[WHAT YOU HAVE TO DO]
Go through the listing and copy each line with the string "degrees".

◇ ◇ ◇ ◇ ◇

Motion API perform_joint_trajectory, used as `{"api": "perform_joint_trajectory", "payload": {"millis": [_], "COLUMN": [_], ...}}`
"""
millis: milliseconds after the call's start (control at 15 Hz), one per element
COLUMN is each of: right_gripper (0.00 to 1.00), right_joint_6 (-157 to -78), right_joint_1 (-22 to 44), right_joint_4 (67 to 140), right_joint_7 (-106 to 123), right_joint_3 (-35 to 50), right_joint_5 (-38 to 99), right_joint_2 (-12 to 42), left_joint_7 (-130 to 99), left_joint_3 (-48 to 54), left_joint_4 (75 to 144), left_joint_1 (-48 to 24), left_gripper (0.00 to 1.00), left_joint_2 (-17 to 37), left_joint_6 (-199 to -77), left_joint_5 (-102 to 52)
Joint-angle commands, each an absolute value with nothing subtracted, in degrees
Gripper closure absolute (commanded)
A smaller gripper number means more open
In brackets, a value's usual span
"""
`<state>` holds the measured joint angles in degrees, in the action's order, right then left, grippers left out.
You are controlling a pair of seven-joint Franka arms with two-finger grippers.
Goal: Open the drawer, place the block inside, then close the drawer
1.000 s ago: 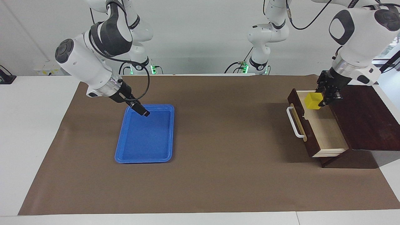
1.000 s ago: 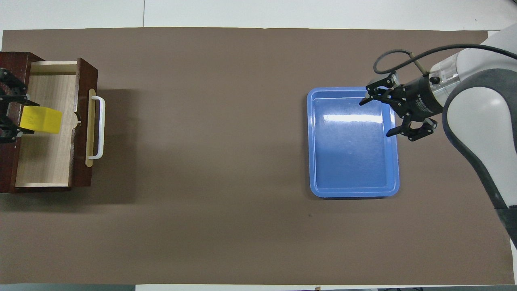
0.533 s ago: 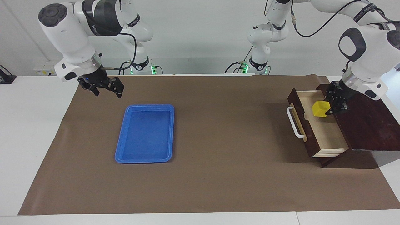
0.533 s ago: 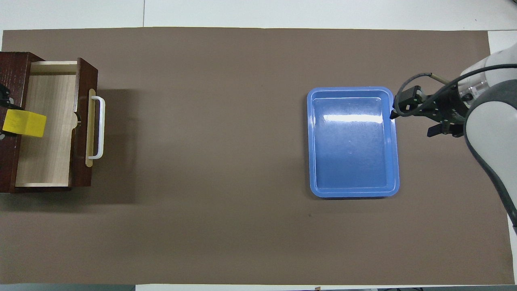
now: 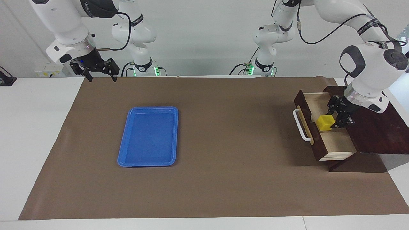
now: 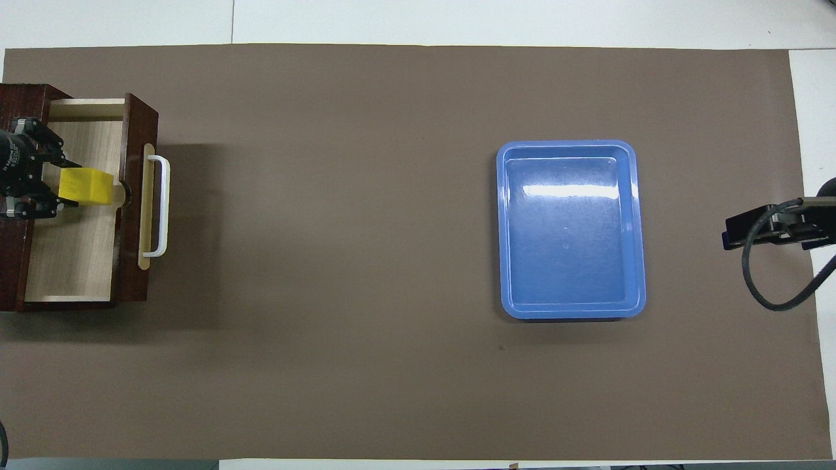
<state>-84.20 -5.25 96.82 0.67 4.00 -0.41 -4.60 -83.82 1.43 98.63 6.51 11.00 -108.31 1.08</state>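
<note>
Brown table mat; open drawer of pale wood; bright yellow block.

hidden: block drawer-floor contact | cut off: wooden box, overhead view

The scene was brightly and evenly lit from above, with a white wall and white table edges close to washing out. Soft, diffuse shadows fell on the brown mat: a broad one beside the drawer toward the table's middle, and a thin one along the blue tray at its edge nearer the robots. In the overhead view a white streak of glare lay across the tray's floor. Both views were sharp, without motion blur; straight mat edges showed little distortion. Green indicator lights glowed at the arm bases.
</note>
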Motion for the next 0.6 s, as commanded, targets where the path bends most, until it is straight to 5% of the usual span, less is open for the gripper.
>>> {"api": "perform_joint_trajectory", "payload": {"millis": [0, 333, 467, 533], "right_gripper": [0.00, 0.00, 0.00, 0.00], "right_joint_6": [-84.6, -83.0, -81.7, -80.9], "right_joint_1": [-7.2, -7.2, -7.2, -7.2], "right_joint_4": [97.6, 96.7, 95.5, 94.0], "right_joint_7": [2.6, 2.5, 2.5, 2.5], "right_joint_3": [5.2, 5.2, 5.0, 5.0], "right_joint_5": [-1.4, -1.4, -1.7, -1.8], "right_joint_2": [-4.9, -4.4, -3.3, -2.7], "left_joint_7": [-85.1, -85.1, -85.3, -85.3], "left_joint_3": [1.5, 1.7, 1.6, 1.8], "left_joint_4": [102.8, 104.3, 104.2, 103.5], "left_joint_1": [6.6, 5.9, 5.8, 5.7], "left_gripper": [1.00, 1.00, 0.00, 0.00], "left_joint_2": [9.4, 8.6, 8.5, 8.6], "left_joint_6": [-111.0, -111.0, -110.4, -109.5], "left_joint_5": [1.2, 1.2, 1.2, 1.2]}}
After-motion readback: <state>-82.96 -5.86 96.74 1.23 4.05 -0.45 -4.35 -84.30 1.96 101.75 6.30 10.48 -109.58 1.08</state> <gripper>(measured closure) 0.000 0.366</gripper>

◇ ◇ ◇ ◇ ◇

[TASK RESULT]
Joint-angle commands, each an absolute value with nothing subtracted, in degrees
`<state>` holds the measured joint angles in degrees, in the action's order, right then left, grippers left out.

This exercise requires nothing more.